McIntyre has written thousands of articles for 24/7 Wall St. He is an expert on corporate finance, the automotive industry, media companies and international finance. He has edited articles on national demographics, sports, personal income and travel.

His work has been quoted or mentioned in The New York Times, The Wall Street Journal, Los Angeles Times, The Washington Post, NBC News, Time, The New Yorker, HuffPost USA Today, Business Insider, Yahoo, AOL, MarketWatch, The Atlantic, Bloomberg, New York Post, Chicago Tribune, Forbes, The Guardian and many other major publications. McIntyre has been a guest on CNBC, the BBC and television and radio stations across the country.

A magna cum laude graduate of Harvard College, McIntyre also was president of The Harvard Advocate. Founded in 1866, the Advocate is the oldest college publication in the United States.

TheStreet.com, Comps.com and Edgar Online are some of the public companies for which McIntyre served on the board of directors.

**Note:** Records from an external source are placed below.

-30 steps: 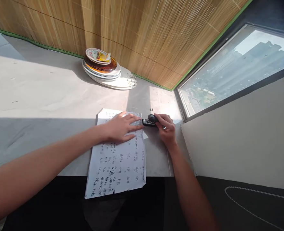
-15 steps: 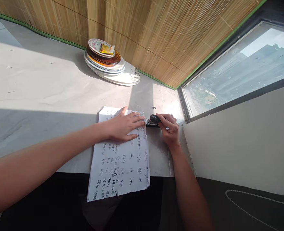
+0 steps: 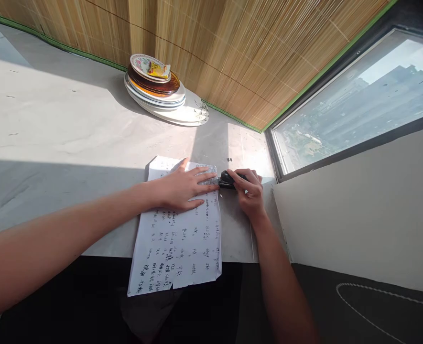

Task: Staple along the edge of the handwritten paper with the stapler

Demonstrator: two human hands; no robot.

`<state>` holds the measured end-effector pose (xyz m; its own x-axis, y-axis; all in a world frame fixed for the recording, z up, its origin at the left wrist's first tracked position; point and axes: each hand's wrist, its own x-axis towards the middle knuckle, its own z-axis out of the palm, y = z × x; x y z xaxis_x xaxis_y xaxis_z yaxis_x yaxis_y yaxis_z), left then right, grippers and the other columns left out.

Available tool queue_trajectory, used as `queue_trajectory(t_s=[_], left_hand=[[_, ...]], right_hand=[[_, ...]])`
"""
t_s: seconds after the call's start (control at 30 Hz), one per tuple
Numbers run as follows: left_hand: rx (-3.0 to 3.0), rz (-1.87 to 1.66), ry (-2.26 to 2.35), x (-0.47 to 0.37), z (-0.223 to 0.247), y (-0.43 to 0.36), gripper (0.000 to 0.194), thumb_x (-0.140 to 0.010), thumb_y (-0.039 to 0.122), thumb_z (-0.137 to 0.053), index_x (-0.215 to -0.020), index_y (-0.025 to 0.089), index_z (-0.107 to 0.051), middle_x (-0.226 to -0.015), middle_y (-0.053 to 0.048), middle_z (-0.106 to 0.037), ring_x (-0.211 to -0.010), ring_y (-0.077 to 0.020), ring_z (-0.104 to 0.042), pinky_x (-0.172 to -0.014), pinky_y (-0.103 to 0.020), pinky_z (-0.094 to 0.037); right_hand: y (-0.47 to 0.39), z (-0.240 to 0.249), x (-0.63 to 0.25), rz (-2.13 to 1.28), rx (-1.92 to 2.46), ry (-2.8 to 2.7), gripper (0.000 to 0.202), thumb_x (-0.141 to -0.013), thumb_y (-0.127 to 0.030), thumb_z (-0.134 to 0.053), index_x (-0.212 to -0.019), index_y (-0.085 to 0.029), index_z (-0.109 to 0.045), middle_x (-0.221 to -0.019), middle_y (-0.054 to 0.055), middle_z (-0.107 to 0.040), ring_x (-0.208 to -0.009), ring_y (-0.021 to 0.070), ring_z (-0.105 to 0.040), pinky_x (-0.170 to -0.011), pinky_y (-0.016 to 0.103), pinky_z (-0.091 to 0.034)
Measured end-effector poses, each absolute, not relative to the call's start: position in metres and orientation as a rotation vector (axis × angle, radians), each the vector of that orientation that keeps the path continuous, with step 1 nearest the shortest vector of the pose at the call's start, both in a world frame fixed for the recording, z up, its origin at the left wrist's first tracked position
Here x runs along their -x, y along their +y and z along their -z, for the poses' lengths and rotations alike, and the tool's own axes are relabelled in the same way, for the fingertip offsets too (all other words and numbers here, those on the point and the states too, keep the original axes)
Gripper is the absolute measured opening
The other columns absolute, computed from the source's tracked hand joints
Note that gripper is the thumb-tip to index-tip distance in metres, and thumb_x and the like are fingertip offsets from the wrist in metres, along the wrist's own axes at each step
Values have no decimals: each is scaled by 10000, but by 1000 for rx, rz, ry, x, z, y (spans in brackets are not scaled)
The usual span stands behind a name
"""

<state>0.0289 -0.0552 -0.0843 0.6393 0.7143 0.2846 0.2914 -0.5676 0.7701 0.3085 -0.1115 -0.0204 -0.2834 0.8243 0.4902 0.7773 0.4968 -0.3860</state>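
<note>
Sheets of white paper (image 3: 182, 253) with handwriting lie on the grey table and hang over its front edge. My left hand (image 3: 182, 188) rests flat on their upper part, fingers spread and pointing right. A black stapler (image 3: 228, 179) stands at the right edge of the paper, close to my left fingertips. My right hand (image 3: 250, 190) is wrapped round the stapler from the right, with fingers on its upper arm. Whether its jaws overlap the paper is too small to tell.
A stack of plates (image 3: 154, 91) with a yellow packet (image 3: 158, 70) on top stands at the back by a bamboo blind (image 3: 233, 52). Two tiny dark pieces (image 3: 229, 159) lie behind the stapler. A window (image 3: 358, 100) and white wall (image 3: 358, 205) are on the right.
The stapler's upper arm has come down and lies flatter under my right hand. My left hand stays flat on the paper, almost unmoved.
</note>
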Motion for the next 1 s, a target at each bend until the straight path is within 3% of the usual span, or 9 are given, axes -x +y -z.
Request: queue_trajectory(t_s=[0.17,0.4,1.0], left_hand=[[-2314,-661,751,-28,54,-63,610,-851,573,-765,-1419,375,-664,-1552,-61,-606,-1512,-435,-436,-1221,-625,-347],[-2700,-255,701,-26,21,-72,626,-1011,476,-542,-1628,432,-442,-1760,5,-346,-1623,-378,-273,-1304,-651,-158],[-2746,-299,709,-27,26,-72,637,-1013,501,-555,-1635,451,-431,-1743,13,-381,-1611,-390,-299,-1296,-656,-190]], right_hand=[[-113,19,-306,-25,1329,-2124,454,-1052,-195,-517,-1382,-427,-727,-1163,41,-721,-1027,256,-620,-1011,497,-414],[-113,19,-306,48,1360,-2146,443,-1044,-176,-528,-1346,-417,-743,-1170,17,-727,-1020,227,-636,-984,451,-411],[-114,19,-303,108,1438,-2176,476,-1022,-156,-513,-1354,-411,-738,-1155,24,-716,-1035,240,-629,-984,446,-401]])
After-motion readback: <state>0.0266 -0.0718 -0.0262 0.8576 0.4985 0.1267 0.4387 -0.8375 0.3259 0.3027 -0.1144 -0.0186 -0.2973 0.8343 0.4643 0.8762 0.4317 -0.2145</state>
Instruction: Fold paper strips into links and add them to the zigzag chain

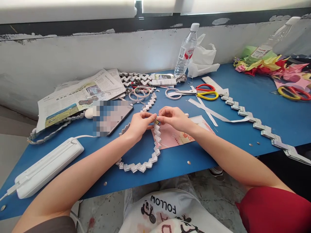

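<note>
- chain, folded paper [142, 167], one: free end raised between your hands; the rest loops on the surface [175, 166], lowest bend near the near edge.
- left hand [141, 127]: fingertips pinched on the chain's end.
- right hand [173, 118]: thumb and finger closed on the same end, meeting the left; the exact fold gripped is too small to tell.
- card [170, 139], pink: beneath your right hand, the chain crossing its left side.
- phone [122, 118]: just beside the loop, toward the surface's left edge.
- strips [210, 111] and scissors [193, 92]: beyond your right hand, toward the far edge.
- second chain [258, 127]: toward the right edge, its near end overhanging.

hazards, as judged: a slack pinch may let your end fold spring open; a hard tug may tear it; pulling toward you could drag the loop off the near edge; a knock might send the second chain over.
</note>
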Available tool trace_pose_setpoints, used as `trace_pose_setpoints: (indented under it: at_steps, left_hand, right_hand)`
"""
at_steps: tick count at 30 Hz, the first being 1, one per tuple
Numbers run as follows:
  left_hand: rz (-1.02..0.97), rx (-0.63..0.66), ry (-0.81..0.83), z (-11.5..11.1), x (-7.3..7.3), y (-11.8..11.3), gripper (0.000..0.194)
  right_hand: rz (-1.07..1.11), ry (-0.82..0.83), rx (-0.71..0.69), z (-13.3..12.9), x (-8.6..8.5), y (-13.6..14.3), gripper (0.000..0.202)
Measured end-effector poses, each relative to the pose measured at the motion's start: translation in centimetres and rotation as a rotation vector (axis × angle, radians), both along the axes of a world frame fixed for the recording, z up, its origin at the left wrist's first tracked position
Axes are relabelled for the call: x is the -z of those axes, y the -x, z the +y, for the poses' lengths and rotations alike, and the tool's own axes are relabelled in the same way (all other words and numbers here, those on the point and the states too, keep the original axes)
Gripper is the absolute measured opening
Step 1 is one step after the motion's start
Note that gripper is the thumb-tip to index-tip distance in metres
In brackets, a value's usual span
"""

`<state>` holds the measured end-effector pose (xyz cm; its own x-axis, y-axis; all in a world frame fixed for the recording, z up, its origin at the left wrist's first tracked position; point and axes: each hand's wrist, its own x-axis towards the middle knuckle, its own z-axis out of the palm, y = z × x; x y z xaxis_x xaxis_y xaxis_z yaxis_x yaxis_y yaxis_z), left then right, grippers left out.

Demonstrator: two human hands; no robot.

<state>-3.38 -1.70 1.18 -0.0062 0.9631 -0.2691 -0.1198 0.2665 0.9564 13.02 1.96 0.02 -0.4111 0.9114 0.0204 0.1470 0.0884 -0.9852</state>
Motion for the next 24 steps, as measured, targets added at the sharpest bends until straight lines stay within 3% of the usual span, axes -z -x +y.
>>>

He was a Vicinity Corporation board member when the company was sold to Microsoft in 2002. He served on the audit committees of some of these companies.

McIntyre has been the CEO of FutureSource, a provider of trading terminals and news to commodities and futures traders. He was president of Switchboard, the online phone directory company. He served as chairman and CEO of On2 Technologies, the video compression company that provided video compression software for Adobe’s Flash. Google bought On2 in 2009.